▸ Task statement
Whenever "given" appears in a line, please copy that line from the data.

▸ Data for processing
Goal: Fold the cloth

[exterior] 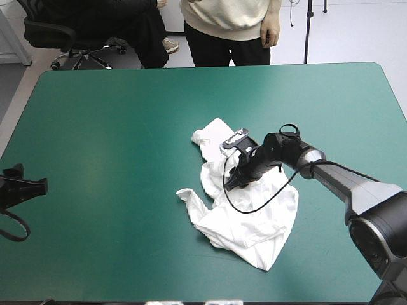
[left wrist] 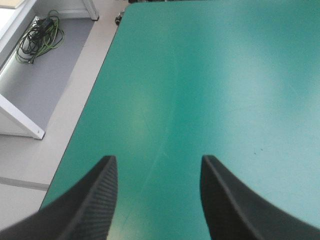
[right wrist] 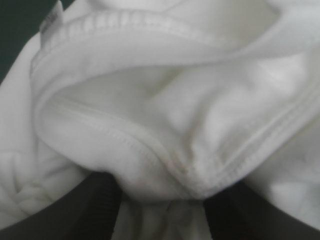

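Two grippers are seen spread: right gripper pressed into one crumpled T-shirt, left gripper held over teal-green cover.

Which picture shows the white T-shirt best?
The high view: the whole crumpled T-shirt lies on the teal-green cover, the right gripper at its middle. The right wrist view shows only close-up hems and folds; the left wrist view shows none of it.
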Controlling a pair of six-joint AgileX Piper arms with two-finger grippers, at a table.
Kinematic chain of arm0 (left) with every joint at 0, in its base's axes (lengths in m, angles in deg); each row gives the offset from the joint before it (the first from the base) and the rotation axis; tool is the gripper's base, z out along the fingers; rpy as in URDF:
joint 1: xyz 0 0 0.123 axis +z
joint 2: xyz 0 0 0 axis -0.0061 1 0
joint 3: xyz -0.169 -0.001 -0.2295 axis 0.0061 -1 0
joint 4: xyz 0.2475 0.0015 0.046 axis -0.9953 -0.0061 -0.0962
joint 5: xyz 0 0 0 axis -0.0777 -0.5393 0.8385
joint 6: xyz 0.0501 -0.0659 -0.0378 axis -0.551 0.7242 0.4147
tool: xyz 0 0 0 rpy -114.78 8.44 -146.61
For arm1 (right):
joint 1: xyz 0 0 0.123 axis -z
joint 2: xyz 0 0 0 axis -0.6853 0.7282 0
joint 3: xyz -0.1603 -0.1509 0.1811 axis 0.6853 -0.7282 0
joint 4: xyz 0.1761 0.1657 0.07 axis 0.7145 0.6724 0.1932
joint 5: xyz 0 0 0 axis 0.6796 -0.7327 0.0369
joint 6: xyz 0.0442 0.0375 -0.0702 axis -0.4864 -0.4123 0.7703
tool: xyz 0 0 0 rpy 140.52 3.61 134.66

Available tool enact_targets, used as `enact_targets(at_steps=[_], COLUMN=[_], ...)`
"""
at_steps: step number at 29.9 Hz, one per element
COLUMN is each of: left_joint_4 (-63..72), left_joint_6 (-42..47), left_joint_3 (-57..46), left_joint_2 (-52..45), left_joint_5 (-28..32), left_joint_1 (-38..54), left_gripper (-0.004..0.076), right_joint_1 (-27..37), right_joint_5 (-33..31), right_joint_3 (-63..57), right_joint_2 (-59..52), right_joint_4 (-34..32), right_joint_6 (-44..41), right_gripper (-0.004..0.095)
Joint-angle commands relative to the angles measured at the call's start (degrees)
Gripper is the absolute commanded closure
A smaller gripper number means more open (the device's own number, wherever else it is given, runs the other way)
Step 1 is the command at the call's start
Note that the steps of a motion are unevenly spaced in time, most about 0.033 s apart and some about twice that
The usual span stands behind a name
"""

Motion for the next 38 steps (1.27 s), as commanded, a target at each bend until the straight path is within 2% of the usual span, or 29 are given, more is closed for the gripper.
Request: enact_targets(at_steps=[1, 9, 17, 21, 28, 30, 34, 38], left_joint_4=[-2.4, 0.5, 1.6, 1.9, 2.3, 2.6, 3.1, 5.7], left_joint_6=[1.8, 2.1, 1.5, 1.4, 1.3, 1.2, 0.0, -2.0], left_joint_3=[1.4, 1.4, 1.4, 1.4, 1.4, 1.4, 1.4, 1.4], left_joint_2=[-2.3, -2.7, -2.7, -2.7, -2.7, -2.7, -1.5, 2.1], left_joint_5=[-0.4, 0.3, 0.3, 0.3, 0.4, 0.5, 0.1, -2.6], left_joint_1=[-0.1, -0.1, -0.1, -0.1, -0.1, -0.1, -0.1, -0.1], left_gripper=[0.0348, 0.0349, 0.0349, 0.0349, 0.0349, 0.0349, 0.0349, 0.0348], right_joint_1=[-4.4, -16.2, -23.3, -23.7, -23.7, -23.7, -22.2, -19.3], right_joint_5=[-1.7, -8.5, -12.6, -15.0, -17.1, -19.9, -26.5, -28.1], right_joint_3=[3.8, 18.5, 32.8, 37.4, 38.6, 39.6, 42.7, 43.5], right_joint_2=[-0.1, 9.2, 16.6, 18.2, 18.3, 18.1, 14.7, 8.5], right_joint_4=[3.9, 3.5, 3.5, 2.1, -2.1, -3.1, -5.4, -7.7], right_joint_6=[-0.1, -1.7, -2.5, -4.3, -6.2, -6.8, -7.4, -8.1], right_gripper=[0.0452, 0.0453, 0.0453, 0.0453, 0.0451, 0.0452, 0.0452, 0.0449])
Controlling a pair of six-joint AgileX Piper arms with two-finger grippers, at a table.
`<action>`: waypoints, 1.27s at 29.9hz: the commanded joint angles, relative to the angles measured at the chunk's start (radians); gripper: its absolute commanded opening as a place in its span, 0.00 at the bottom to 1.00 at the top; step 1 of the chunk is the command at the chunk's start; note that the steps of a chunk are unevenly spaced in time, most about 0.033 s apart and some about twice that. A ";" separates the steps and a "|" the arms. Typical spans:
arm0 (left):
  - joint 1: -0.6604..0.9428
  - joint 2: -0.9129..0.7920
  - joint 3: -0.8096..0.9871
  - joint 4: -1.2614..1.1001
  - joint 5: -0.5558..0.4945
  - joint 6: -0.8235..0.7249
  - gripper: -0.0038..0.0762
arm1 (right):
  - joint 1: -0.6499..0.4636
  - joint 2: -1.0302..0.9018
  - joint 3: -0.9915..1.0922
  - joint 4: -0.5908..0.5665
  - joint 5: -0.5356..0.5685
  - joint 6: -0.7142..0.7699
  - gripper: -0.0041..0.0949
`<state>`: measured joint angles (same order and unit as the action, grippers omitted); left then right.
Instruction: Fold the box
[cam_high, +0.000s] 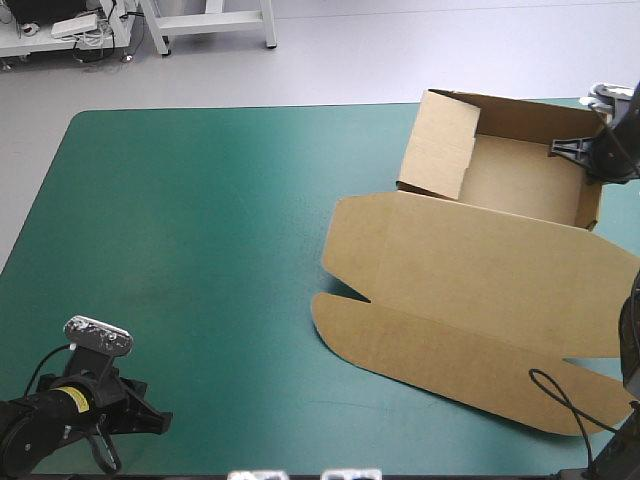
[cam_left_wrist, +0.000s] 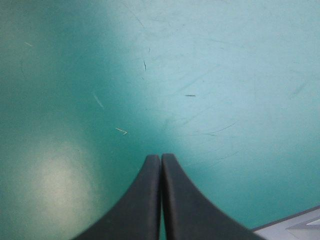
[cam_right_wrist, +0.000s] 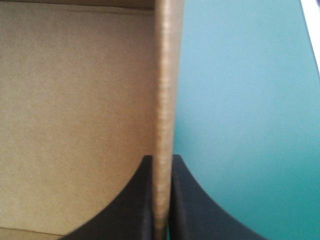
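Note:
The brown box (cam_high: 500, 200) stands as an open tray at the table's far right, its lid (cam_high: 470, 300) lying flat toward the near edge. My right gripper (cam_high: 590, 150) sits at the tray's right wall, and in the right wrist view it (cam_right_wrist: 161, 162) is shut on that wall (cam_right_wrist: 165, 100), one finger inside the tray and one outside. My left gripper (cam_high: 150, 420) rests at the table's near left corner, far from the box. In the left wrist view it (cam_left_wrist: 161, 157) is shut on nothing, over the bare teal-green cover (cam_left_wrist: 200, 75).
The tray's left wall (cam_high: 440, 145) stands upright. The lid's two flaps (cam_high: 340, 310) spread toward the table's middle. Bare teal-green cover (cam_high: 200, 230) fills the left half of the table. The table's right edge runs close beside the tray.

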<state>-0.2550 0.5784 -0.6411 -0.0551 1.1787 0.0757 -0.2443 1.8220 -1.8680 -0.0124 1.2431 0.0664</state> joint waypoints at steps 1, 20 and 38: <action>-0.004 0.004 -0.023 -0.008 -0.043 -0.007 0.04 | -0.084 -0.061 -0.014 0.012 0.006 -0.037 0.02; -0.004 0.004 -0.023 -0.010 -0.049 -0.007 0.04 | -0.218 0.020 0.152 0.059 -0.019 -0.081 0.02; -0.004 0.004 -0.023 -0.012 -0.037 -0.007 0.04 | -0.217 0.047 0.152 0.052 -0.062 -0.153 0.13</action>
<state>-0.2550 0.5784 -0.6411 -0.0551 1.1720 0.0757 -0.4584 1.9197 -1.6914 0.0498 1.1904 -0.0701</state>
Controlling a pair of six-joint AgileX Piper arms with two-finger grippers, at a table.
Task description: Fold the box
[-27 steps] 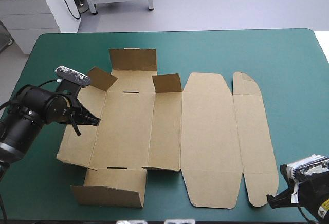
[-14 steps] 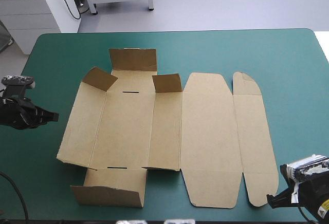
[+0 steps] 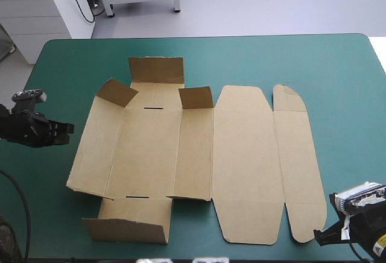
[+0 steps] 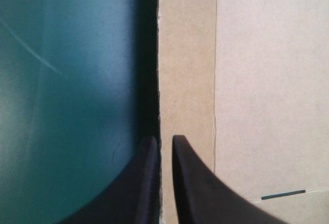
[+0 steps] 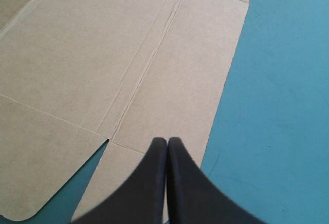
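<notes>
The brown box [image 3: 241,154] lies spread out mid-table. Its left part has short flaps raised at the far end and one near flap standing; the two right panels lie flat. My left gripper [image 3: 69,128] hovers over the teal-green cover just left of the box's left edge, apart from it. In the left wrist view its black fingers [image 4: 162,137] stand a narrow slit apart, lined up with that edge of the box [image 4: 257,80]. My right gripper [image 3: 318,237] rests at the near right corner. It is shut [image 5: 167,139], its tip at the corner of the box's [image 5: 103,54] rightmost flap.
Bare teal-green cover [image 3: 338,82] runs along the right side and beyond the box's far end. A narrower strip of cover [image 3: 54,76] lies left of the box.
My left gripper drew back leftward from over the box's left panel to beyond its edge, then edged slightly back toward it. The right gripper and the box stayed put.
</notes>
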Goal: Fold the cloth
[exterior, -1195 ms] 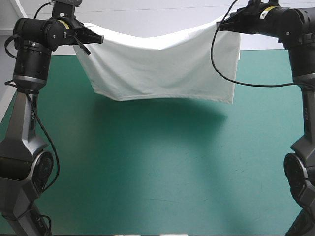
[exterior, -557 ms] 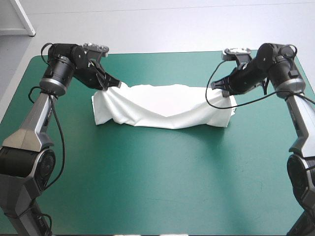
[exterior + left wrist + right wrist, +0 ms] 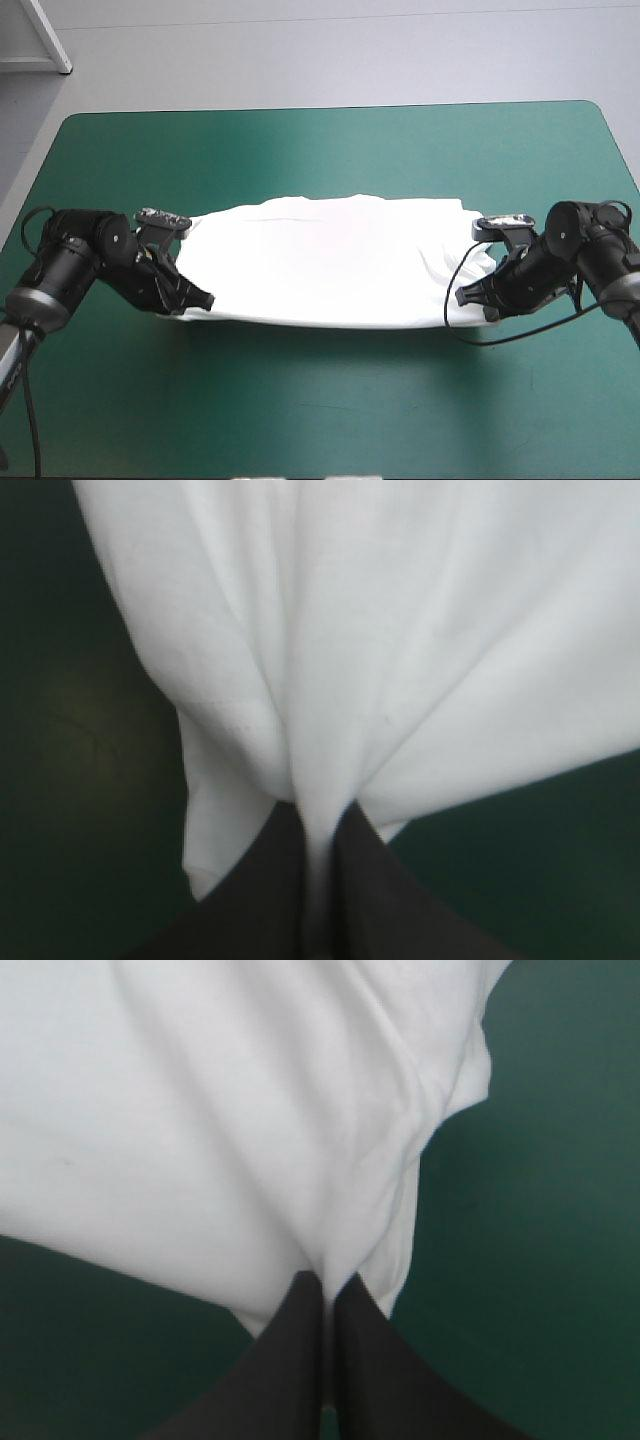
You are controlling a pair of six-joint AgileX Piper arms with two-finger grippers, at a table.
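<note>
T-shirt (image 3: 330,262) is lying as a wide white band across the middle of the teal-green tabletop (image 3: 330,420). Left end effector (image 3: 197,299) is pinching its near-left corner, fingers all but pressed together with cloth between them. Right end effector (image 3: 472,297) is pinching the near-right corner the same way, and the cloth is bunching in wrinkles beside it. Probably laying down a fold. To do it well: hold the near edge taut and straight between both arms, set both corners down level, let go together, and back out low without dragging the cloth.
</note>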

▸ Response
A smaller gripper number means more open (the device's own number, wherever else it is given, runs the other way)
Motion for the next 38 steps (1.27 s), as commanded, a target at each bend until the straight path is within 2% of the usual span, or 29 are given, more is closed for the gripper.

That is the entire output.